▸ Task goal:
Copy out each line below verbatim, skipping any picture.

------ Records shown ------

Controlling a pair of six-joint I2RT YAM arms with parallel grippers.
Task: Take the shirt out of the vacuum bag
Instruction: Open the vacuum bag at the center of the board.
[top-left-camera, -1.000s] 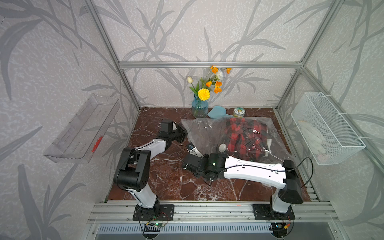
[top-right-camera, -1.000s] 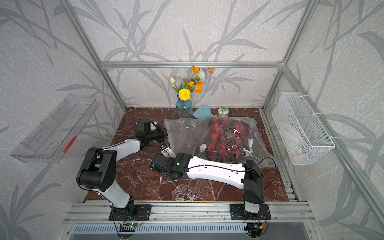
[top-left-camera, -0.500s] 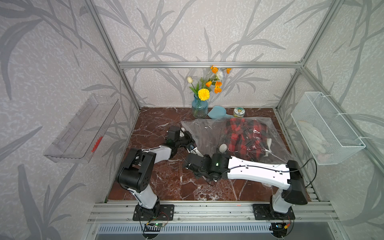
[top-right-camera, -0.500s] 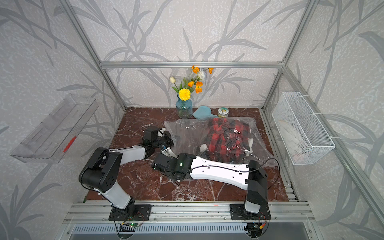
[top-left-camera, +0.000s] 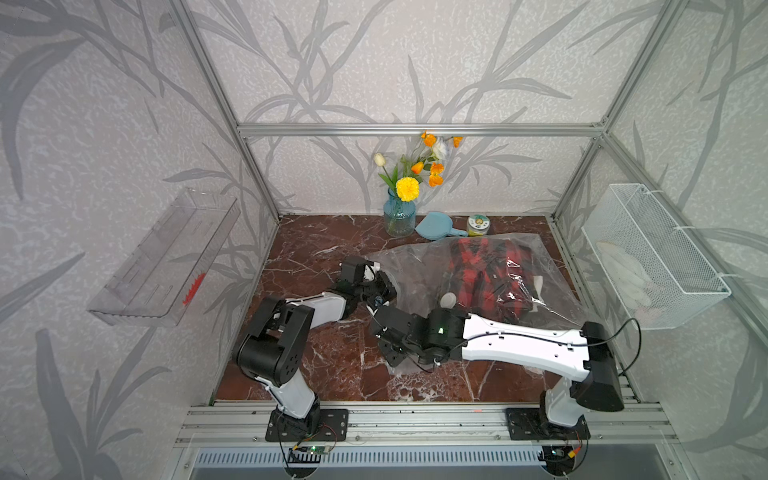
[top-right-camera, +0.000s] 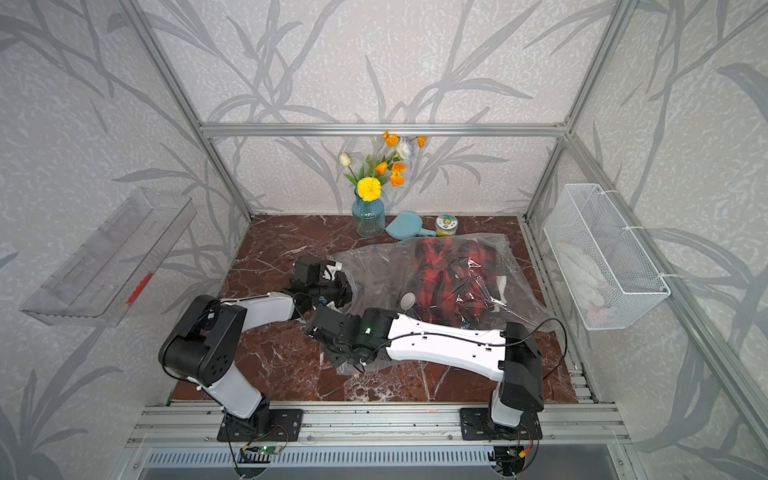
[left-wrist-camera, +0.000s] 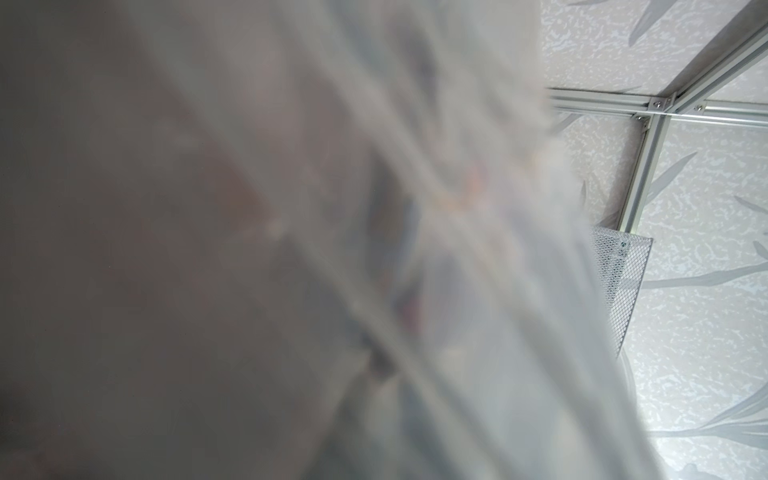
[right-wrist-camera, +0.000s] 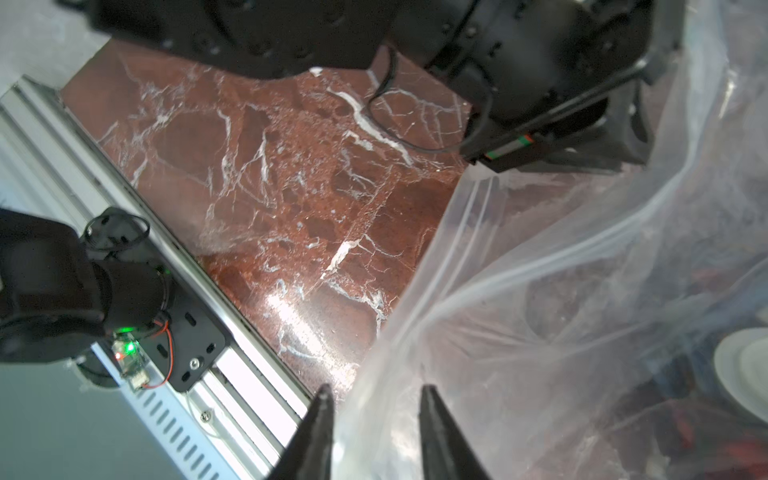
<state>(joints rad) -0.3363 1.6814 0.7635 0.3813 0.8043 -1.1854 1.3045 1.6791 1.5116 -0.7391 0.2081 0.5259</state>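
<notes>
Since earlier frame, left gripper (top-left-camera: 380, 291) was shifted from table's left part toward bag mouth, beside right gripper (right-wrist-camera: 372, 419). Right jaws, formerly closed, were parted moderately; bag's clear edge was seen between fingertips (right-wrist-camera: 322, 409), not pinched. Left jaw state could not be told: wrist view was blocked by blurred plastic. Vacuum bag (top-left-camera: 419, 270) was spread over marble table (top-left-camera: 303, 249), right of centre; red plaid shirt (top-left-camera: 490, 274) was still lodged inside; white valve disc (top-left-camera: 449, 298) was seen on bag face.
</notes>
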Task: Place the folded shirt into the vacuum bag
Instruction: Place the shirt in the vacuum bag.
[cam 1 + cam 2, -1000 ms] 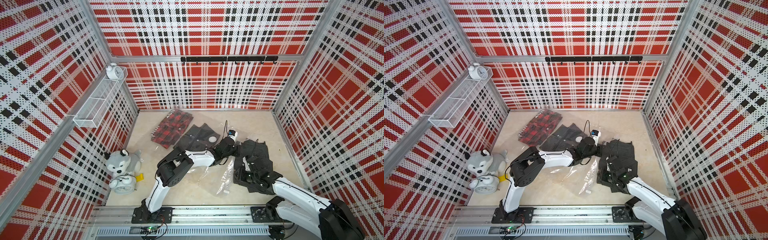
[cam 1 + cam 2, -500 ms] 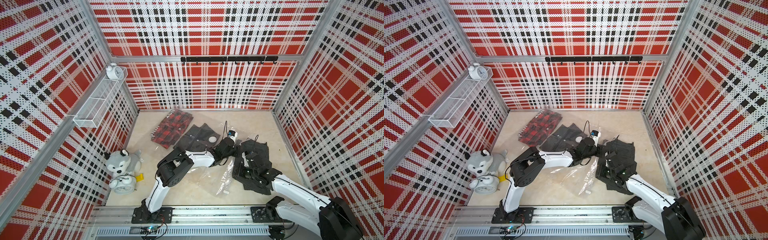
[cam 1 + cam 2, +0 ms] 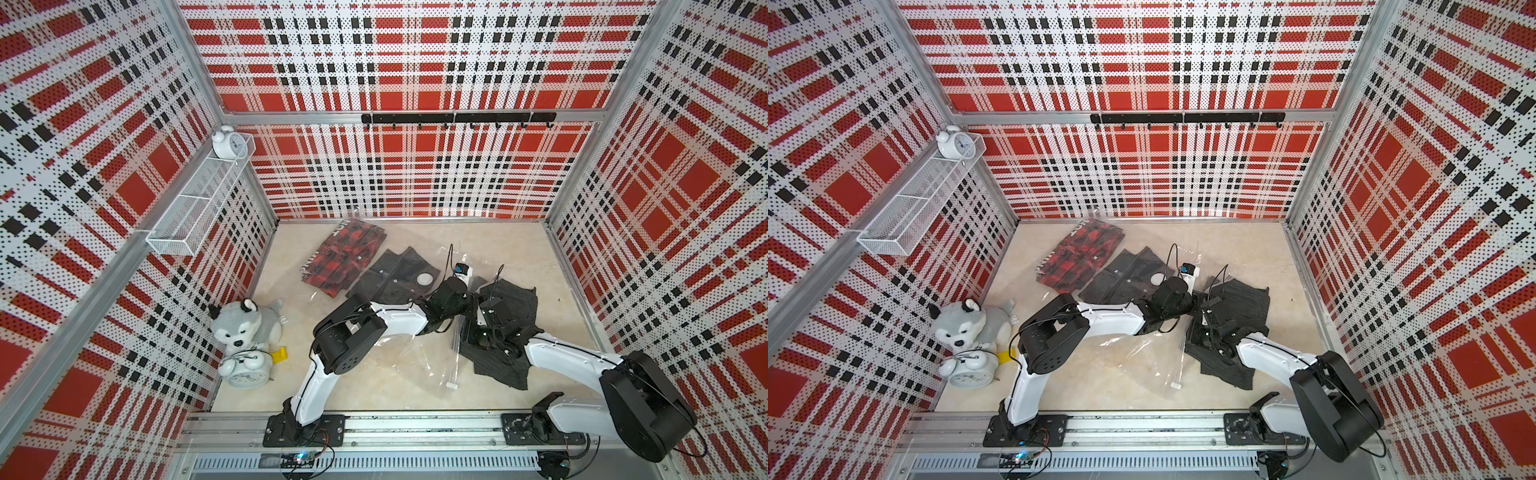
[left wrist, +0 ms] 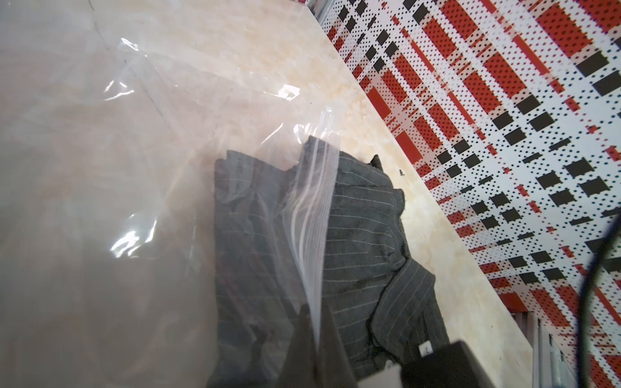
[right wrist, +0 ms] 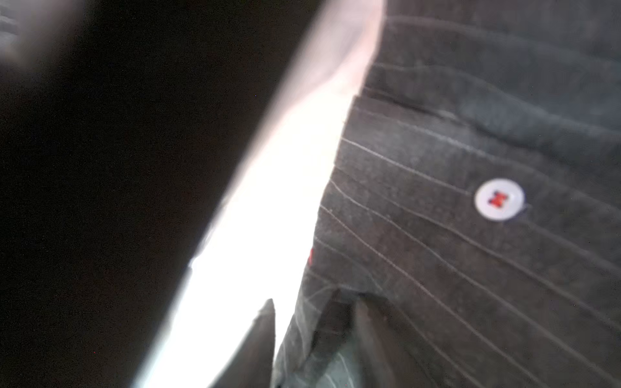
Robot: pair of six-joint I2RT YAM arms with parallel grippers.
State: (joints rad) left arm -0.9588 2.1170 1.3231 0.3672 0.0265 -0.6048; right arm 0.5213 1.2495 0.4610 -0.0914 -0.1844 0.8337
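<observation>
The folded shirt (image 3: 509,316) is dark grey with thin pale stripes and lies crumpled at the right of the floor. The vacuum bag (image 3: 419,357) is clear plastic with a round white valve (image 3: 424,279) and a small white slider clip (image 3: 452,386). My left gripper (image 4: 315,307) is shut on the bag's zip strip (image 4: 316,208), holding it up beside the shirt (image 4: 369,218). Part of the shirt shows through the film. My right gripper (image 5: 316,299) sits on the shirt (image 5: 470,268) near a white button (image 5: 499,199). Its jaws stand apart with a fabric edge between them.
A red plaid garment (image 3: 345,257) and a dark garment (image 3: 395,274) lie under the bag's film at the back. A plush husky (image 3: 245,324) and an alarm clock (image 3: 248,370) sit at the left wall. A wire shelf (image 3: 199,208) hangs above them.
My right gripper has moved farther from the front rail, toward the left gripper, nudging the shirt's near part with it. Its jaws now stand apart. The left arm has stayed put.
</observation>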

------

▸ Written reply:
Controlling a pair of six-joint I2RT YAM arms with parallel grippers.
Task: Take the shirt out of the vacuum bag
Instruction: Open the vacuum bag at the center of the board.
[top-left-camera, -1.000s] 
[top-right-camera, -1.000s] 
[top-left-camera, -0.500s] 
[top-right-camera, -0.500s] 
[top-left-camera, +0.000s] 
[top-right-camera, +0.000s] 
[left-wrist-camera, +0.000s] 
[right-wrist-camera, +0.000s] 
<state>(joints rad) -0.3363 1.6814 0.7635 0.3813 0.8043 -1.1854 1.3045 1.6791 1.5116 -0.7391 0.2081 0.5259</state>
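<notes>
Since earlier frame, left gripper (top-left-camera: 380, 291) was shifted from table's left part toward bag mouth, beside right gripper (right-wrist-camera: 372, 419). Right jaws, formerly closed, were parted moderately; bag's clear edge was seen between fingertips (right-wrist-camera: 322, 409), not pinched. Left jaw state could not be told: wrist view was blocked by blurred plastic. Vacuum bag (top-left-camera: 419, 270) was spread over marble table (top-left-camera: 303, 249), right of centre; red plaid shirt (top-left-camera: 490, 274) was still lodged inside; white valve disc (top-left-camera: 449, 298) was seen on bag face.
</notes>
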Task: Place the folded shirt into the vacuum bag
Instruction: Place the shirt in the vacuum bag.
[cam 1 + cam 2, -1000 ms] 
[cam 1 + cam 2, -500 ms] 
[cam 1 + cam 2, +0 ms] 
[left wrist, +0 ms] 
[right wrist, +0 ms] 
Robot: pair of six-joint I2RT YAM arms with parallel grippers.
State: (joints rad) left arm -0.9588 2.1170 1.3231 0.3672 0.0265 -0.6048; right arm 0.5213 1.2495 0.4610 -0.0914 -0.1844 0.8337
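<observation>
The folded shirt (image 3: 509,316) is dark grey with thin pale stripes and lies crumpled at the right of the floor. The vacuum bag (image 3: 419,357) is clear plastic with a round white valve (image 3: 424,279) and a small white slider clip (image 3: 452,386). My left gripper (image 4: 315,307) is shut on the bag's zip strip (image 4: 316,208), holding it up beside the shirt (image 4: 369,218). Part of the shirt shows through the film. My right gripper (image 5: 316,299) sits on the shirt (image 5: 470,268) near a white button (image 5: 499,199). Its jaws stand apart with a fabric edge between them.
A red plaid garment (image 3: 345,257) and a dark garment (image 3: 395,274) lie under the bag's film at the back. A plush husky (image 3: 245,324) and an alarm clock (image 3: 248,370) sit at the left wall. A wire shelf (image 3: 199,208) hangs above them.
My right gripper has moved farther from the front rail, toward the left gripper, nudging the shirt's near part with it. Its jaws now stand apart. The left arm has stayed put.
</observation>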

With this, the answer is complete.